Vous voyez des choses intimes dans ce film que le spectateur ne voit pas… Ce n’est pas grave si cela ne se voit pas, ça touche les gens parce que c’est très vrai. C’est toujours la même chose, dans les documentaires que j’ai réalisés en Géorgie ou en Australie, je m’étais tellement imprégnée des pays, j’ai vraiment vécu de l’intérieur certains décors. C’était tellement ancré dans une réalité que cela devenait universel. Si l’on veut faire des cartes postales, des images que l’on croit être universelles on se trompe, parce qu’elles ne seront pas incarnées. Alors que là, plus c’est habité par quelqu’un ou simplement par un élément intime, plus ça touche les autres, ils s’y retrouvent. Beaucoup de spectateurs reconnaissent un objet qui leur fait penser à leur grand-mère. Il faut habiter ses films pour qu’ils touchent plus l’intime et qu’ils deviennent universels.
Vous conservez votre méthode de travail documentaire… Comme lorsque je réalise un documentaire, le livre devient une réalité grâce à laquelle je peux ajouter mon imaginaire, le transformer et en même temps avoir la distance qu’il faut pour ne pas faire des films trop autobiographiques. En documentaire j’observe, je passe du temps à regarder les autres. Et évidemment mon rapport aux gens existe, si je m’intéresse à telle personne c’est que nous avons des choses en commun, mais c’est beaucoup moins personnel.
« La beauté des des objets qui nous entourent élèvent l’âme » déclare Claire Darling. C’est une phrase qui vous parle ? C’est tout à fait ça ! Je suis souvent entourée – parfois ça peut être du kitsch ou plus ou moins beau – par quelque chose où je trouve de la beauté humaine. Soit des objets faits par l’homme qui sont une œuvre d’art à leur manière, ou des objets très utiles et banals, qui ont un charme, une poésie, un humour. Etre entourée de choses que je trouve belles me fait du bien, ça me rassure. Ca m’élève l’âme dans le sens ou j’ai foi en l’humanité, dans ce qu’elle crée artistiquement, pour essayer de supporter tous les autres mauvais côtés. Ca permet de rester digne de l’humanité que d’aimer la beauté, de s’intéresser à l’art. Il n’y a que ça de vrai au fond, que ce soit le cinéma, la peinture, la danse, la musique, le théâtre, la sculpture, tous les arts me nourrissent et s’il n’y avait pas ça je pense que je serais totalement désespérée de l’être humain. Il faut de temps en temps voir le beau côté des choses sinon c’est tragique.

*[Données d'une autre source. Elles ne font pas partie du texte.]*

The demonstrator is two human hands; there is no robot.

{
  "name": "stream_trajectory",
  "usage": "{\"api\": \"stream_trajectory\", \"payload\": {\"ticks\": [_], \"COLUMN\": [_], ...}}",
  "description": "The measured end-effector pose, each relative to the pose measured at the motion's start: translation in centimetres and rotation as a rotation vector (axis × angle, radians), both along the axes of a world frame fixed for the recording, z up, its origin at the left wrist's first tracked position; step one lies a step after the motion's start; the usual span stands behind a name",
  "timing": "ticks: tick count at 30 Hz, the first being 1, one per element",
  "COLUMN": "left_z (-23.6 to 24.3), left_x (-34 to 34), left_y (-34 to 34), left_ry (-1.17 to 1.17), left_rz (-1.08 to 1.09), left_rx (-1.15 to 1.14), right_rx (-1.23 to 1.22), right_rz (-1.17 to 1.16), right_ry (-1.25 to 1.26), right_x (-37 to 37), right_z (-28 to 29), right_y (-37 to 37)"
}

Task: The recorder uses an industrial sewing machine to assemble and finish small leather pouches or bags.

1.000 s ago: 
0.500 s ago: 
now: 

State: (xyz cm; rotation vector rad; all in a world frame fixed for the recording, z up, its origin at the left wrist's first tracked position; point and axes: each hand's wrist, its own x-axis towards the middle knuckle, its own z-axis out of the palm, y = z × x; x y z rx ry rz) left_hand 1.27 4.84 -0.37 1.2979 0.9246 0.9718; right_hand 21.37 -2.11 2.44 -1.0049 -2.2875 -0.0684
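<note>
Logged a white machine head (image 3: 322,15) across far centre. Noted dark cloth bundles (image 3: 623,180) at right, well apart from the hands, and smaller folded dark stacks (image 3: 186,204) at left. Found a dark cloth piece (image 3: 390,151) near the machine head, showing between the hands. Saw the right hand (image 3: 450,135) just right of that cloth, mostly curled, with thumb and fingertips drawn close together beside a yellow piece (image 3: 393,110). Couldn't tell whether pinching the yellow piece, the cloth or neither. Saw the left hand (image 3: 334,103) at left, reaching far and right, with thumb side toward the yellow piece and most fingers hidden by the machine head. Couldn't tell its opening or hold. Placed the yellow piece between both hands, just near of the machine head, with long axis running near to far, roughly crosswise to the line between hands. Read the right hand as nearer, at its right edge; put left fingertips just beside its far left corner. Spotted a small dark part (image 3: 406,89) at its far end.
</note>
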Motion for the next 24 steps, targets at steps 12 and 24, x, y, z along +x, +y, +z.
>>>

Quels sont vos projets ? j’ai déjà un projet de nouvelle fiction – un petit miracle – que je tournerai normalement au Canada l’an prochain. Il s’agit d’une autre adaptation d’un livre suédois Les Chaussures Italiennes de Henning Mankell, qui m’avait bouleversée il y a longtemps. Mais entre le casting et le financement, on n’est jamais vraiment sûrs de faire le film… Et je continuerai ensuite j’espère, les documentaires. La rencontre que j’ai vécue avec Des nouvelles du cosmos m’a tellement bouleversée que pour l’instant les autres idées de documentaires sont un peu en-deçà. Ce sont les deux passions de ma vie. Deux manières différentes de faire du cinéma, de raconter des histoires et de se réapproprier le réel que j’aime.